Our data are a sample. The data contain partial information about the topic of our hypotheses (i.e. the population). The population is the set of cortisol concentrations from all wolves from the two locations, at any time of the year, and maybe even across more of ta wolf’s body than just the hair.

If we are going to investigate our hypotheses then we need a way to describe the population. We will use a statistical model to describe the distribution of data we may expect across the whole population.

A statistical model

The figure below sketches out a possible statistical model. It sketches the distribution of cortisol for populations 1 and 2. The model has three important aspects:

  1. The response variable is cortisol concentration (on the x-axis), and it is a quantitative variable
  2. The average value of cortisol in each population is described by a number (represented as \mu_1 and \mu_2, whose value is as yet not known). In other words, the average value in each population has a unique value than can be determined. Given complete infomration about the population we could determine the value precisely.
  3. The variation of cortisol values in each population is being described by a normal distribution. The variation within a population is being described as being random because we are not trying to specify unique values of cortisol for every individual wolf. Instead we are describing all the possible outcomes of cortisol values by a normal distribution. There is an important differnce to the last point: Given complete infomration about the population we could not determine the precise value of a wolf’s cortisol value, but we can assign a probability to observing a cortisol concentration.

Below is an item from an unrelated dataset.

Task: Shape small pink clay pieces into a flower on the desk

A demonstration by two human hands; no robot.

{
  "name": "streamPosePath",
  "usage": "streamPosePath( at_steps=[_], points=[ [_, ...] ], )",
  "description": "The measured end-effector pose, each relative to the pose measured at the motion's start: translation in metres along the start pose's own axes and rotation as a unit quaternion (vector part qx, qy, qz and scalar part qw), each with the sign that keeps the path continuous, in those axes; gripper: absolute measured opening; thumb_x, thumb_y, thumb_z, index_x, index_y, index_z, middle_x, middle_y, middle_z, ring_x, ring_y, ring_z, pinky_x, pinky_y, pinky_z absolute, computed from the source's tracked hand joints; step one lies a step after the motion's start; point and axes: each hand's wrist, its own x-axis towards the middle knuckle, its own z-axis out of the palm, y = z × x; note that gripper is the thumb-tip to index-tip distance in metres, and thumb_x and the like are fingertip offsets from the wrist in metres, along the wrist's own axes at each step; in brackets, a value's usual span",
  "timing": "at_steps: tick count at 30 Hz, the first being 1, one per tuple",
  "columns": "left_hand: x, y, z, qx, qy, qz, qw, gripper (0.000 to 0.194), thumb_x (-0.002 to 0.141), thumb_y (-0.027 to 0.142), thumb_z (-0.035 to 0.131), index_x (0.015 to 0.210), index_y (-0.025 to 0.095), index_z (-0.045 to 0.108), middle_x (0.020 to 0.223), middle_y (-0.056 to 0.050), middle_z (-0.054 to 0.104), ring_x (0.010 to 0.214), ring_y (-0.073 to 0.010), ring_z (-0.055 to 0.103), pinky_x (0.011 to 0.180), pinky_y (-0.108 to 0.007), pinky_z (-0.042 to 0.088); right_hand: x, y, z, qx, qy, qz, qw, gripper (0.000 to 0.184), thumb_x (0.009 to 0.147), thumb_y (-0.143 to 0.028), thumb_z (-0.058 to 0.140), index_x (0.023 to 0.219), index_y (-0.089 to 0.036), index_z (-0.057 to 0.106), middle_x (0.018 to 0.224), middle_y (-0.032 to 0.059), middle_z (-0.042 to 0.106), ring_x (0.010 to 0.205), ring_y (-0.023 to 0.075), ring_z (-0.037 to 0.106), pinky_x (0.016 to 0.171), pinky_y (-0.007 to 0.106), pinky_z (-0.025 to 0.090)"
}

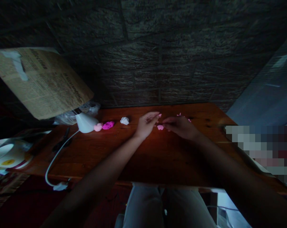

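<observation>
My left hand (pixel 145 125) is closed in a pinch, with a small pink piece of modelling clay (pixel 159 115) at its fingertips. Facing it from the right, my right hand (pixel 181 127) has its fingers pressed together; whether anything is between them is too dark to make out. Just under the fingertips of both hands lies a pink clay lump (pixel 160 127) on the wooden table (pixel 143 155). Small pink bits (pixel 179 114) lie behind my right hand, partly hidden by it. To the left sit a white crumpled lump (pixel 124 120), a magenta lump (pixel 108 125) and a pale pink lump (pixel 98 127).
A lamp with a white base (pixel 85 123) and a newsprint shade (pixel 50 82) stands at the left, its white cord (pixel 49 164) hanging over the front edge. Dark scissors (pixel 62 144) lie near it. A stone-patterned wall (pixel 143 63) rises behind the table.
</observation>
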Motion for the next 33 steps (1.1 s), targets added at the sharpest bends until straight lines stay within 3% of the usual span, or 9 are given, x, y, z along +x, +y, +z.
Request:
streamPosePath(
  at_steps=[5, 12, 25, 33],
  points=[
    [-0.003, 0.006, 0.002, -0.010, -0.005, -0.020, 1.000, 0.020, 0.085, 0.028, 0.069, 0.101, 0.016, 0.074, 0.105, -0.009, 0.076, 0.073, -0.0115, 0.067, 0.059, -0.021, 0.052, 0.002, -0.002, -0.004, 0.029, 0.057, 0.011, 0.998, 0.028, 0.078, -0.039, 0.067, 0.093, -0.017, 0.077, 0.078, 0.0036, 0.075, 0.070, 0.0183, 0.066, 0.072, 0.033, 0.051],
    [-0.006, 0.013, 0.006, -0.019, -0.011, -0.033, 0.999, 0.017, 0.085, 0.026, 0.069, 0.098, 0.016, 0.074, 0.098, -0.009, 0.075, 0.071, -0.0109, 0.066, 0.058, -0.020, 0.051, 0.002, -0.004, -0.005, 0.063, 0.081, 0.024, 0.994, 0.034, 0.079, -0.044, 0.069, 0.100, -0.019, 0.078, 0.092, 0.0059, 0.077, 0.073, 0.0170, 0.064, 0.074, 0.033, 0.050],
    [-0.007, 0.016, 0.008, -0.040, -0.033, -0.037, 0.998, 0.019, 0.082, 0.026, 0.073, 0.098, 0.015, 0.074, 0.086, -0.006, 0.073, 0.068, -0.0108, 0.064, 0.059, -0.021, 0.051, 0.002, -0.005, -0.005, 0.075, 0.080, 0.026, 0.994, 0.033, 0.080, -0.045, 0.068, 0.097, -0.019, 0.078, 0.091, 0.0064, 0.077, 0.073, 0.0160, 0.063, 0.070, 0.031, 0.049],
    [-0.008, 0.016, 0.007, -0.042, -0.045, -0.022, 0.998, 0.019, 0.081, 0.029, 0.073, 0.095, 0.015, 0.073, 0.092, -0.007, 0.075, 0.069, -0.0109, 0.064, 0.060, -0.022, 0.052, 0.003, -0.004, -0.004, 0.075, 0.070, 0.019, 0.995, 0.041, 0.081, -0.055, 0.064, 0.094, -0.018, 0.076, 0.087, 0.0066, 0.074, 0.068, 0.0146, 0.058, 0.064, 0.029, 0.045]
  ],
)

Figure: A possible statistical model for cortisol concentrations from all wolves in populations 1 (blue line) and 2 (orange line).

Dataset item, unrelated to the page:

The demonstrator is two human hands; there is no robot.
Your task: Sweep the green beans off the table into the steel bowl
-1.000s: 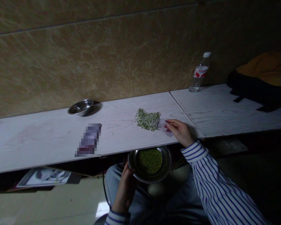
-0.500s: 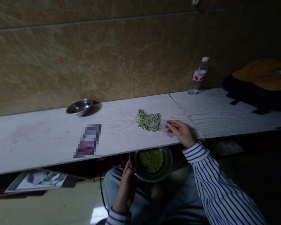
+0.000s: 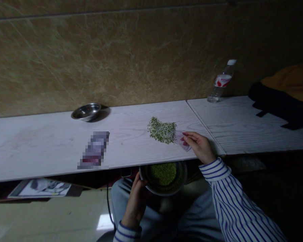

This model in the above sketch could be written in equation form as

\text{Cpgmg} = \mu_i + \text{Normal}(0, \sigma)

where \mu_i is the mean cortisol for population i (i is an index that can be 1 or 2) and \sigma is the standard deviation in cortisol values (i.e. the spread in cortisol values).

Note that:

  • the spread is the same in both population 1 and 2.
  • \text{Normal}(0,\sigma) is shorthand for a normal distribution with meanof zero and standard deviation \sigma.

General linear models

The sketch above is a representation of a general linear model. General linear models are a hugely important family of statistical models.

A general linear model always uses a normal distribution to describe variation in the population that we will not try to associate with another variable (e.g. variation in cortisol concentrations between wolves in a population). The normal distribution in a general linear model is assumed to have a mean of zero and a constant standard deviation that must be estimated from data.

Special cases of general linear models are the methods of: linear regression, t-tests, analysis of variance (ANOVA) and analysis of covariance (ANCOVA).

General linear models are a statistical tool that allow us to:

  1. Analyse a very wide range of data with one statistical methodology
  2. Always describe randomness using a normal distribution
  3. Estimate means and other parameters of the population (e.g. the difference in mean cortisol between populations)
  4. Estimate the uncertainty in population parameters from point 3.
  5. Quantify the strength of evidence against the null-hypothesis

The work-horse function in R for fitting general linear models to data is the lm() function.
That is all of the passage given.